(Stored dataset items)

————

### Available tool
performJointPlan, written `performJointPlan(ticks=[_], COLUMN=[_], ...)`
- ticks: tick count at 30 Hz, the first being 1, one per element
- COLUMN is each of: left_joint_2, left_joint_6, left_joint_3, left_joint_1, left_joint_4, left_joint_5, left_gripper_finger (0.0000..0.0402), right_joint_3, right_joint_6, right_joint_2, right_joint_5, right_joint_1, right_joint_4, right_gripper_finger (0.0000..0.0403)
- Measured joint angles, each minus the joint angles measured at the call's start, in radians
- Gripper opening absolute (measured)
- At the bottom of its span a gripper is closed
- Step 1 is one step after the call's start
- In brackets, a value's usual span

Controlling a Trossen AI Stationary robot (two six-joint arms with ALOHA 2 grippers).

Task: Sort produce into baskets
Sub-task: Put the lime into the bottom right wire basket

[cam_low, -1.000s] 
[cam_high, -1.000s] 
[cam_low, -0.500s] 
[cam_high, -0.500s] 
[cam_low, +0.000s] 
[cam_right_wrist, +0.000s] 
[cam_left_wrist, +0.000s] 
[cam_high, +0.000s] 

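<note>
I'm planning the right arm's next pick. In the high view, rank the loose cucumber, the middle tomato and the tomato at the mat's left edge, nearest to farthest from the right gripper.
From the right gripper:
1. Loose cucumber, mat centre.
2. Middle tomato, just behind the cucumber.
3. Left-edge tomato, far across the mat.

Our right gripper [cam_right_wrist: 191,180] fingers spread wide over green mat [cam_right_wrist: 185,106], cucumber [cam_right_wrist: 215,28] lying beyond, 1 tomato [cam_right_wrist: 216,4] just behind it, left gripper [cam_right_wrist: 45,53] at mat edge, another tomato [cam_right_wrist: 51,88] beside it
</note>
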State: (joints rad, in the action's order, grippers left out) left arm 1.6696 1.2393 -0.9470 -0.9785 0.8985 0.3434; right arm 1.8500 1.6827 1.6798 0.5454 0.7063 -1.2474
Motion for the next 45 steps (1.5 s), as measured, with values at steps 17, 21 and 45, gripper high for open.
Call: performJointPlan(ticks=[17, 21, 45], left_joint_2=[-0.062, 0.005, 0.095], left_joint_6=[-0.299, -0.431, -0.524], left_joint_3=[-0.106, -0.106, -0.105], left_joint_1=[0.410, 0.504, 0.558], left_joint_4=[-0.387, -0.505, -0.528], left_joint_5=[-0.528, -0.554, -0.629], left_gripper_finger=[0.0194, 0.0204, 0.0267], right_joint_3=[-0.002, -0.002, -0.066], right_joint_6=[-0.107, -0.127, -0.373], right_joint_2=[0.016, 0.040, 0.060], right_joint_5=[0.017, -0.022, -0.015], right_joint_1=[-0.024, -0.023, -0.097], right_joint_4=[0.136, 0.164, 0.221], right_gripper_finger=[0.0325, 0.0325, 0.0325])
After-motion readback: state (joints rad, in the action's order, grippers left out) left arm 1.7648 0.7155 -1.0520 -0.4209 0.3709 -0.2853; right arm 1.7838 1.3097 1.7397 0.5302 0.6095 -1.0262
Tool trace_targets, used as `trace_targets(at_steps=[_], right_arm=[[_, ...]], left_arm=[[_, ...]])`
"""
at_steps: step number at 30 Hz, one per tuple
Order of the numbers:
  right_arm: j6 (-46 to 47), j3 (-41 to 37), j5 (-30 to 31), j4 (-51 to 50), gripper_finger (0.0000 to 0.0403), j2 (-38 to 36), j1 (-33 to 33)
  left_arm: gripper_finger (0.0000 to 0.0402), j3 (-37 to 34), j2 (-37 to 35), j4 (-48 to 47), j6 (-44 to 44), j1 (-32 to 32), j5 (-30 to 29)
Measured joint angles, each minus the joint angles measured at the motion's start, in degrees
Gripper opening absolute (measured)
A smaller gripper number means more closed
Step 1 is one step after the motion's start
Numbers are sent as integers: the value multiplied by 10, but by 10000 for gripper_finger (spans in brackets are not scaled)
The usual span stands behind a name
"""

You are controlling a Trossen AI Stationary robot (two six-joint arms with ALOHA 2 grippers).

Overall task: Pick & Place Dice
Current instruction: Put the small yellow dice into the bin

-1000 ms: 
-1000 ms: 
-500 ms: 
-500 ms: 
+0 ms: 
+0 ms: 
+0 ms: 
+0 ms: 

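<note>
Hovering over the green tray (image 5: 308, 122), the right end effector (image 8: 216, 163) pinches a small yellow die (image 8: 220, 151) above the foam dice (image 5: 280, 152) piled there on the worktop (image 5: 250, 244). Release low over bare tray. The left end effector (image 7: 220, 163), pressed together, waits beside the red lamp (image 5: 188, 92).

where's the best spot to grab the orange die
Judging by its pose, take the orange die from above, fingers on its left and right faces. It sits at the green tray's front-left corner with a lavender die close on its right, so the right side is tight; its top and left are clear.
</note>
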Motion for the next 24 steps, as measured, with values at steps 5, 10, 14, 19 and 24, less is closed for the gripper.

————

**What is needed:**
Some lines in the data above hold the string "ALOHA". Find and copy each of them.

**Written answer:**
Controlling a Trossen AI Stationary robot (two six-joint arms with ALOHA 2 grippers).
You are controlling a Trossen AI Stationary robot (two six-joint arms with ALOHA 2 grippers).

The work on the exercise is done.